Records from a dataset
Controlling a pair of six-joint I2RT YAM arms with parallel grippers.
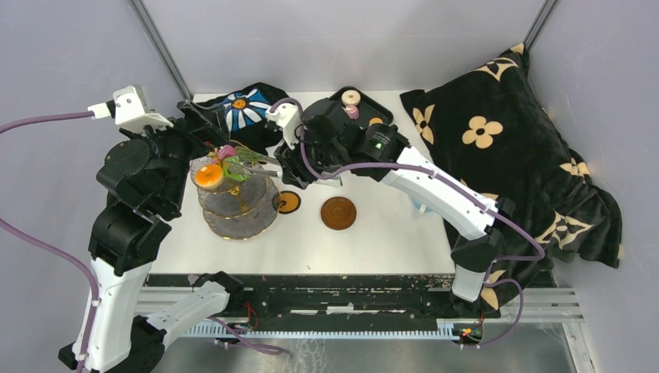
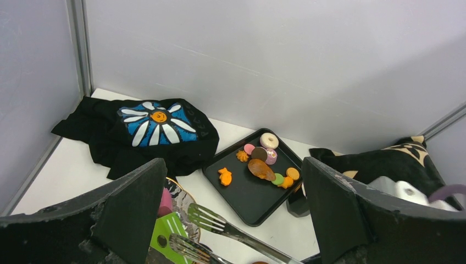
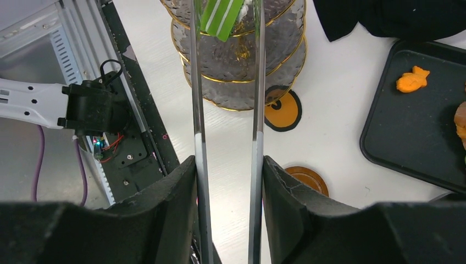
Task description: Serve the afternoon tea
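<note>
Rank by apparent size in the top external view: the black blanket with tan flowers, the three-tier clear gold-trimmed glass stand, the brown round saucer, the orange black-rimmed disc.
1. black blanket with tan flowers
2. three-tier glass stand
3. brown round saucer
4. orange black-rimmed disc, edge hidden by the stand

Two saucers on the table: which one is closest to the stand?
The orange-centred saucer, dark-rimmed, right at the stand's base. The plain brown one lies well apart from it.

A white table (image 1: 388, 241) is enclosed by plain pale grey walls (image 1: 334, 39) joined at metal corner posts (image 1: 159, 47), is evenly lit, and is bordered at the near edge by a scuffed metal rail (image 1: 350, 310).
</note>
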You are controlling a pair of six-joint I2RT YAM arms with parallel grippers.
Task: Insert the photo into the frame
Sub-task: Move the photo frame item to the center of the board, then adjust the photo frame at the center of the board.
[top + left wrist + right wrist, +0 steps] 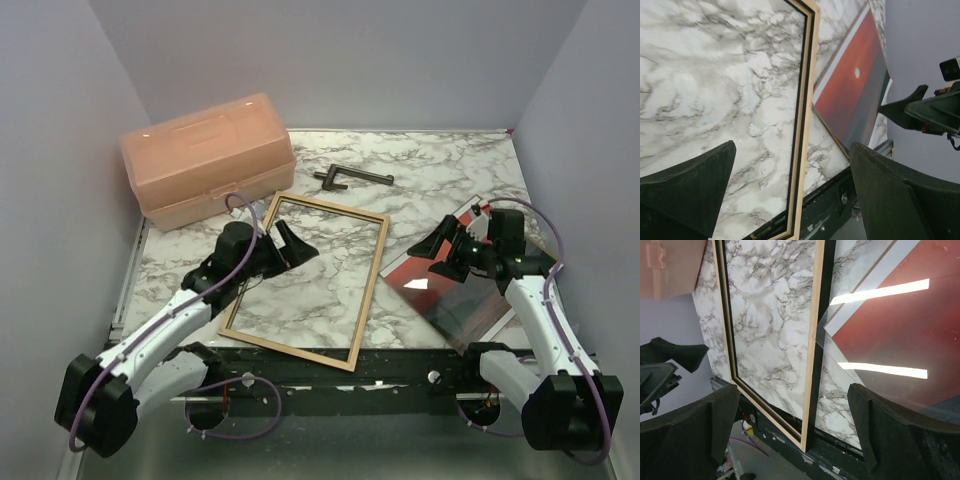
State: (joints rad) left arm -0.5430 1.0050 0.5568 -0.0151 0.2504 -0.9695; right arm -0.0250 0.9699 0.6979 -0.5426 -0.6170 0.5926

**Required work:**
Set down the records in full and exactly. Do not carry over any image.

**Output below:**
Controlling a pair of six-joint I2RT YAM arms with parallel grippers.
Task description: Serve the afternoon tea
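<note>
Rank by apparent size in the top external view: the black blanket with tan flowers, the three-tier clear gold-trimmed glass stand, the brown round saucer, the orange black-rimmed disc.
1. black blanket with tan flowers
2. three-tier glass stand
3. brown round saucer
4. orange black-rimmed disc, edge hidden by the stand

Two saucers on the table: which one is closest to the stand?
The orange-centred saucer, dark-rimmed, right at the stand's base. The plain brown one lies well apart from it.

A white table (image 1: 388, 241) is enclosed by plain pale grey walls (image 1: 334, 39) joined at metal corner posts (image 1: 159, 47), is evenly lit, and is bordered at the near edge by a scuffed metal rail (image 1: 350, 310).
</note>
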You are controlling a pair of six-joint I2RT YAM arms with parallel grippers.
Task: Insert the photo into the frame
Sub-task: Move the photo frame item to the center of the board, then adjust the photo frame at the center of the board.
[top + left wrist + right wrist, +0 steps] 
State: (joints rad) left arm -0.5430 1.0050 0.5568 -0.0151 0.2504 -0.9695; right arm -0.0250 0.9699 0.6979 -0.5426 -0.6170 0.5926

The exercise has been completed.